▸ Work item: Search the entries below for "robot", and copy each line where it appears.

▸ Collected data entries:
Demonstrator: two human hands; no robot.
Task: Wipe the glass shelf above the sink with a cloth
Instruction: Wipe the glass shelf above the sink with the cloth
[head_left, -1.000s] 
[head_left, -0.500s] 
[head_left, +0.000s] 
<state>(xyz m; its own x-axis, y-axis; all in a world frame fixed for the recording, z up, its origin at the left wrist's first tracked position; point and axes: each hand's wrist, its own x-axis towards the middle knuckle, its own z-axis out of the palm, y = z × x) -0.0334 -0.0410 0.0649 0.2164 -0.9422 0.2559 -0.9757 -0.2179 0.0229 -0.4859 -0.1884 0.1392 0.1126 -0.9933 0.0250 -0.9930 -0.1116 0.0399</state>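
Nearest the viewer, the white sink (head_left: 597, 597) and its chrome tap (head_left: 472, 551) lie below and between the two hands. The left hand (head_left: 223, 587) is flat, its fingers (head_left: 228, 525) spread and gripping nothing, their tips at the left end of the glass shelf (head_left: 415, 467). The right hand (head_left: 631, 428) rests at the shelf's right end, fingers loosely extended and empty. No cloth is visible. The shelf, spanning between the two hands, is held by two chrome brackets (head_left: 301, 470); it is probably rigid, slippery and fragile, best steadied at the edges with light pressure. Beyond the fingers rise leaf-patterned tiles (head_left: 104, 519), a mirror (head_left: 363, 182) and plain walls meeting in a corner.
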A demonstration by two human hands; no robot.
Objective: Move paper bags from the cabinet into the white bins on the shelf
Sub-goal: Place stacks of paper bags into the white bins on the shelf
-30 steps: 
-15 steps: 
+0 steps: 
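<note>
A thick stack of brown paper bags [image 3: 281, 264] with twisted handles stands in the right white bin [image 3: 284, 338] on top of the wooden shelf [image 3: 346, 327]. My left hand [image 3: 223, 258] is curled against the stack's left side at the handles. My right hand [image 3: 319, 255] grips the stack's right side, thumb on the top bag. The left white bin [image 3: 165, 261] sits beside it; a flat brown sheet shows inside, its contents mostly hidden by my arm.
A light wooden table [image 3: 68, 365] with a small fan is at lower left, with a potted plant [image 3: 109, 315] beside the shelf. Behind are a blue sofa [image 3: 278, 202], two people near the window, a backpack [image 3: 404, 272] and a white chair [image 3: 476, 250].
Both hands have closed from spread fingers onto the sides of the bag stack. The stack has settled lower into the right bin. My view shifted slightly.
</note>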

▸ Task solution:
Demonstrator: two human hands; no robot.
A demonstration by two human hands; no robot.

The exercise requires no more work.